Work item: Copy exactly the lines of the data below that run from the line holding "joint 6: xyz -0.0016" through the line holding "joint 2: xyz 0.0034", both ends included.

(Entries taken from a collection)
=== Section Start ===
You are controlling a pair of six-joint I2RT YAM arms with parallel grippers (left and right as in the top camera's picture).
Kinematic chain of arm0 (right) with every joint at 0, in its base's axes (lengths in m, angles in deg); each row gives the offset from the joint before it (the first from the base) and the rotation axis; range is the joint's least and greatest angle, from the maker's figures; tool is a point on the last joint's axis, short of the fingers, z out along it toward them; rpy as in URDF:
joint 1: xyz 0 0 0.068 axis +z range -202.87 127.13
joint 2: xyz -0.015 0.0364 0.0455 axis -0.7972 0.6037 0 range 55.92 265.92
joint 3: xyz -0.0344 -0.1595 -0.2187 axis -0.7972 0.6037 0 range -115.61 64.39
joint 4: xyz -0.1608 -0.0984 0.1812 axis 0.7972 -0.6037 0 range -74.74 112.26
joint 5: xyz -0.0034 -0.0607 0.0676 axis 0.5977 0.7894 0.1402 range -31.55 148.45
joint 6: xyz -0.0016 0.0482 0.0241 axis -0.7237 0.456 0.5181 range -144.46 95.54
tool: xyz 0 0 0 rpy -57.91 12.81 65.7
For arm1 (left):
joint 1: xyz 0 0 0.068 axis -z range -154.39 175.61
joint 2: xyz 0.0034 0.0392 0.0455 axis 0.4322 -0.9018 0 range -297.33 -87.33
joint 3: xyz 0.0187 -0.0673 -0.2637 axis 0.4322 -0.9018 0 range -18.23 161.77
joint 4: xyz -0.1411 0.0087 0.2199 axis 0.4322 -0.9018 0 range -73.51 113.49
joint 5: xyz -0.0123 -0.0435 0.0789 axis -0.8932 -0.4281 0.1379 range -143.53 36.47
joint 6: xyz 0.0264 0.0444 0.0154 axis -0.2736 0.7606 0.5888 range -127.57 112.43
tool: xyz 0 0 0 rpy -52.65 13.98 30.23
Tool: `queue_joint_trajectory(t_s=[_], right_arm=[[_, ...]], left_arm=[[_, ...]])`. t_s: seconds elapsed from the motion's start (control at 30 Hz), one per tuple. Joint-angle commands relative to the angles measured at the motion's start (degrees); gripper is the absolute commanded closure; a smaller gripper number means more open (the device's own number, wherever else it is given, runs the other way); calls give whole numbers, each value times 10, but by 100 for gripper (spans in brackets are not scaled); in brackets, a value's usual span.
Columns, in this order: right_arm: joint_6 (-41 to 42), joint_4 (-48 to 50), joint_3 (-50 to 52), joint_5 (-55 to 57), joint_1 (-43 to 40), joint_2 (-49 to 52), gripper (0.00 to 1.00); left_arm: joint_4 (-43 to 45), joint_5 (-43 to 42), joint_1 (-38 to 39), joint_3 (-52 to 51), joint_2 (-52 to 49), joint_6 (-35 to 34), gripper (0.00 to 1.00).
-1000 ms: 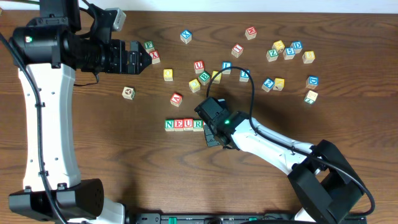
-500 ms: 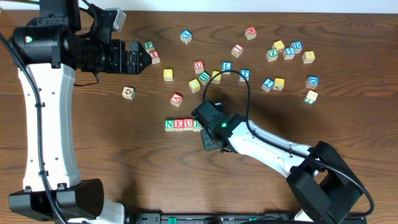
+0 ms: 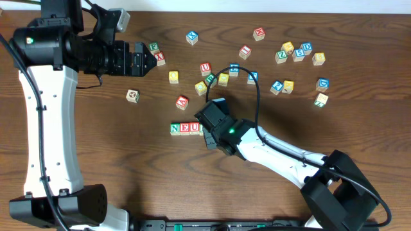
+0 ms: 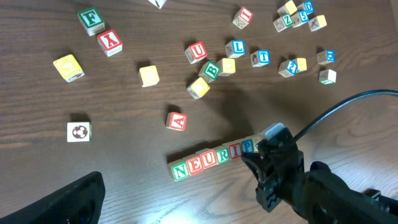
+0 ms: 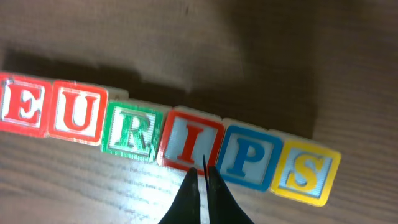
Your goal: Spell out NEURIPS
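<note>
The right gripper [image 5: 204,180] is clenched, its two tips pressed together with nothing between them. Straight ahead of the tips lies the NEURIPS row [image 4: 211,158], one line of seven cubes set side by side on the worktop [image 3: 115,160].

The right wrist view shows six of them: red E [image 5: 22,109], red U [image 5: 78,115], green R [image 5: 130,130], red I [image 5: 189,140], blue P [image 5: 252,155] and the yellow-faced S [image 5: 308,171]. The tips point at the lower edge of the I, near its seam with the P. Whether they touch it cannot be told.

The seventh, the green N [image 4: 180,170], sits at the end of the row farthest from this gripper.

Beyond the row lie the loose cubes [image 3: 182,101], twenty-three by the overhead count.

The left gripper [image 3: 146,59] hangs well apart from the row, spread wide and empty. In the overhead view, two of the loose cubes lie just past its tips.
</note>
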Motion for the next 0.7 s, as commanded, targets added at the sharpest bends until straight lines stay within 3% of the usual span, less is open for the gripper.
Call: queue_joint_trajectory(t_s=[0.0,0.67], right_arm=[[-3,9,1,37,-3,-12,99],[-3,57,1,36,-66,-9,99]], left_arm=[[-2,-5,-2,9,5,8,2],[-2,-5,-2,9,5,8,2]])
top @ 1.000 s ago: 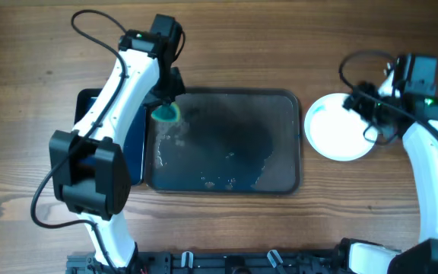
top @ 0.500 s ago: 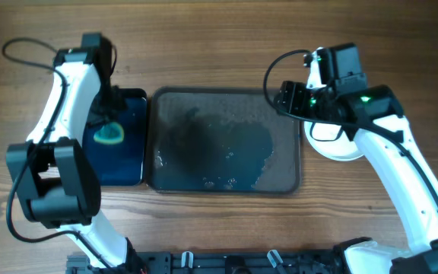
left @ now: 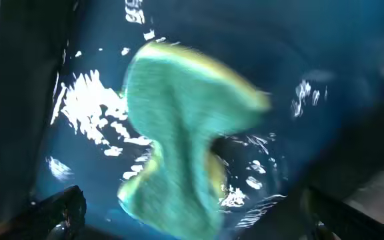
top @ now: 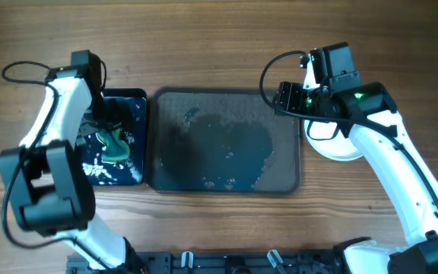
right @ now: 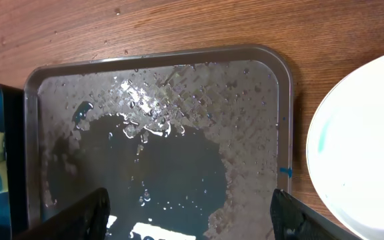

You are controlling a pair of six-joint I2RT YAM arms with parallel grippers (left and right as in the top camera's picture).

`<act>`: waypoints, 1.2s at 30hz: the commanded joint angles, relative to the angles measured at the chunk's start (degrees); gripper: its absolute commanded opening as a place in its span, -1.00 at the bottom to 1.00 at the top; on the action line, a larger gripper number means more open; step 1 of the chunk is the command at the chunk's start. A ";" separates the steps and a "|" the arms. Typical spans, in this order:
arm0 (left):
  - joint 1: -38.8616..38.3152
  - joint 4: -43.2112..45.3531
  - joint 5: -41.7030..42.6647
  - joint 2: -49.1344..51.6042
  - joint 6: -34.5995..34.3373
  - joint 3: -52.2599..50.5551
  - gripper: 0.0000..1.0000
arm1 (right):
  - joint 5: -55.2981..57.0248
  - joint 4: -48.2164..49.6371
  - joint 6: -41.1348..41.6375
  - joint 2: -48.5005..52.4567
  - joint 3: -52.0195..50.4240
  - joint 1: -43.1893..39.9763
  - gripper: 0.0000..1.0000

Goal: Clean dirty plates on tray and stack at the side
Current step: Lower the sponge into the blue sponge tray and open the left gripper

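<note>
Left gripper [left: 191, 217]: jaws spread wide over a crumpled green-yellow sponge [left: 179, 133] soaking in the glossy black tray [top: 135, 114], frame left. Right gripper [right: 189, 215]: jaws wide apart and empty above the wet, droplet-beaded tray [right: 259, 133], centre. A smooth round white plate [right: 365, 147] sits just right of the tray on the wood-grain surface [top: 226, 38].

Two trays [top: 280, 169] [top: 132, 102], one sponge [top: 115, 144], plates [top: 334, 149] unclear.

Even bright light; left wrist view motion-blurred.
</note>
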 commanded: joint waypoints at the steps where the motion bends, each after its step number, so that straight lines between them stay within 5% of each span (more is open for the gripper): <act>1: -0.07 0.50 11.52 -10.51 2.75 3.43 1.00 | 0.98 -0.61 0.20 0.33 1.20 0.22 0.53; 10: -0.22 0.98 14.51 -17.20 2.75 3.43 1.00 | 2.69 -4.85 -2.86 -5.60 10.82 0.22 0.54; 12: -0.22 0.98 14.51 -17.11 2.75 3.43 1.00 | 2.67 -7.02 -3.21 -7.58 14.16 0.22 0.71; 13: -0.22 0.98 14.51 -17.11 2.75 3.43 1.00 | 2.64 -8.20 -3.21 -8.52 15.63 0.22 0.99; 21: -0.22 0.98 14.51 -17.11 2.75 3.43 1.00 | 1.53 -9.99 8.76 -15.80 17.33 0.22 0.99; 32: -0.22 0.98 14.51 -17.11 2.75 3.43 1.00 | 6.36 -11.26 7.19 -15.32 16.55 0.17 0.99; 36: -0.22 0.98 14.51 -17.11 2.75 3.43 1.00 | 6.25 -10.86 -0.87 -14.88 16.13 0.24 0.99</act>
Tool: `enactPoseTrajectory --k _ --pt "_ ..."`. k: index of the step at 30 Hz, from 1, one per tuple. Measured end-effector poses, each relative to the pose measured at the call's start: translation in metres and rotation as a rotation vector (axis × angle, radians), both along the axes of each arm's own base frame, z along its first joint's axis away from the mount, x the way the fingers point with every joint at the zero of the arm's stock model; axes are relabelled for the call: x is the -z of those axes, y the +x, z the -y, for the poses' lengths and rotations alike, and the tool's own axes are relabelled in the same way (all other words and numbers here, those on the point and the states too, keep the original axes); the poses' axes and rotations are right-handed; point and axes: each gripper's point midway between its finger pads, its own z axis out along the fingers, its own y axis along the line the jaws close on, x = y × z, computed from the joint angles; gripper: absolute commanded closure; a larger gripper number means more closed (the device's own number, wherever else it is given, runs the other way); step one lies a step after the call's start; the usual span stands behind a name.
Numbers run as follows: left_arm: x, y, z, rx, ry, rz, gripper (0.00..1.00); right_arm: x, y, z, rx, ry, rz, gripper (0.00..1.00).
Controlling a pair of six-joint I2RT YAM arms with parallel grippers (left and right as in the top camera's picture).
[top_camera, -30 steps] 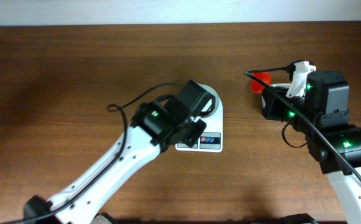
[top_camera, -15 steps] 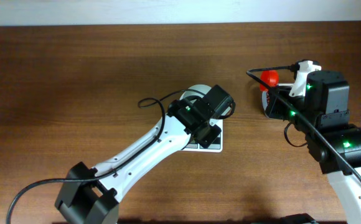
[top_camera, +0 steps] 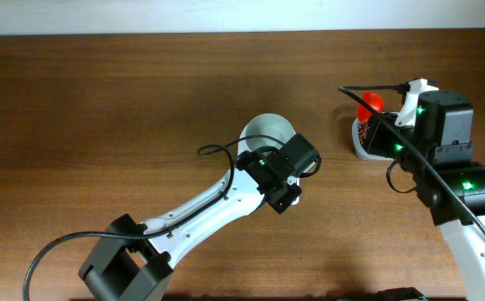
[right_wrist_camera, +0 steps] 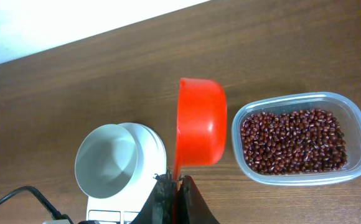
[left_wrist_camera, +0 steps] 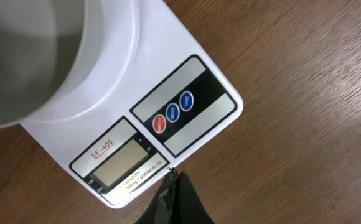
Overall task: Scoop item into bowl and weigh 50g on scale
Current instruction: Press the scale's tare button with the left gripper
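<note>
two arms show in the overhead view above a dark wooden tabletop point(top_camera: 100, 92); the left arm point(top_camera: 217, 201) runs from the bottom left up to the centre, and its black wrist block covers most of the scale; the white bowl point(top_camera: 266, 132) peeks out just above that block, near the middle of the frame; the right arm point(top_camera: 451, 167) stands along the right edge, with a red scoop point(top_camera: 370, 104) at its upper left end, over the top of a clear tub point(top_camera: 361, 150) of beans point(top_camera: 361, 131).

left wrist view: the scale point(left_wrist_camera: 180, 43) lies slantwise across the upper left and middle; the bowl stands on its platform in the upper left corner, its inside plain grey as far as it shows; a grey display point(left_wrist_camera: 115, 165) sits at the lower left, and three round buttons point(left_wrist_camera: 173, 112), one red-orange and two blue, sit in a black strip beside it; the left gripper point(left_wrist_camera: 170, 182) rises from the bottom centre, jaws closed together on nothing, its tip at the scale's front edge just beside the display; whether it touches i cannot tell.

right wrist view: the right gripper point(right_wrist_camera: 171, 186) at the bottom centre is clamped on the scoop's thin handle; the scoop stands up the middle of the frame, its mouth turned left, between the bowl at the lower left and the tub at the right; what it holds is hidden; beans fill the tub in a dense layer; the bowl sits on the scale and looks empty.
</note>
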Motion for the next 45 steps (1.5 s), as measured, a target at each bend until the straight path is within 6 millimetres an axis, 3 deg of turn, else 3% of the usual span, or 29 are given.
enactPoseTrajectory --k 5,10,26,34,45 --pt "0.003 0.004 0.004 0.000 -0.012 0.010 1.00 0.000 0.000 0.000 -0.002 -0.003 -0.001 0.96" --pt "0.028 0.004 0.004 0.000 0.033 -0.028 1.00 0.000 0.000 0.000 -0.016 -0.018 0.002 0.96" --pt "0.037 0.015 -0.001 -0.021 0.053 0.046 1.00 0.001 0.000 0.000 -0.023 -0.027 0.001 0.96" --pt "0.060 0.018 -0.006 -0.027 0.109 0.035 1.00 0.001 0.000 0.001 -0.022 -0.032 0.002 0.96" --pt "0.058 0.024 -0.004 -0.035 0.104 0.067 1.00 0.002 -0.001 0.001 -0.022 -0.033 -0.001 0.96"
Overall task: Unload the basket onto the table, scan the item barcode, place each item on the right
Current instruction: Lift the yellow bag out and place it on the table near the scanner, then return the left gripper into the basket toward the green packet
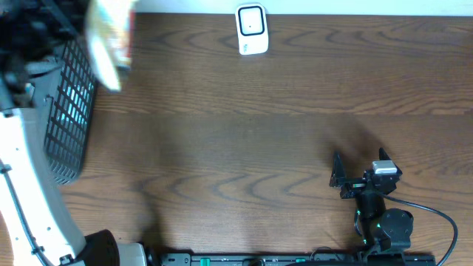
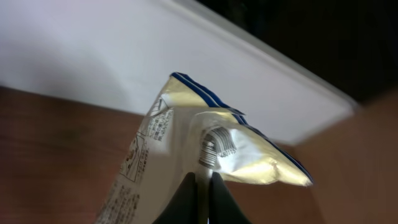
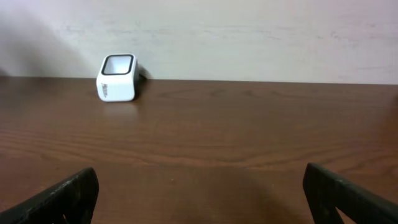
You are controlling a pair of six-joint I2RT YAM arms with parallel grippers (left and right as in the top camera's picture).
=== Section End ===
Answer:
joint 6: xyz -0.0016 0.0482 0.0241 axis -0.7237 0.456 0.5181 range -144.46 95.54
tool: xyz 0 0 0 rpy -57.91 12.81 65.7
For arm1 (left):
joint 1: xyz 0 0 0.068 axis -z range -154.39 175.61
joint 2: xyz 0.0034 0.0392 0.0455 axis 0.4322 -0.9018 0 range -297.33 -87.33

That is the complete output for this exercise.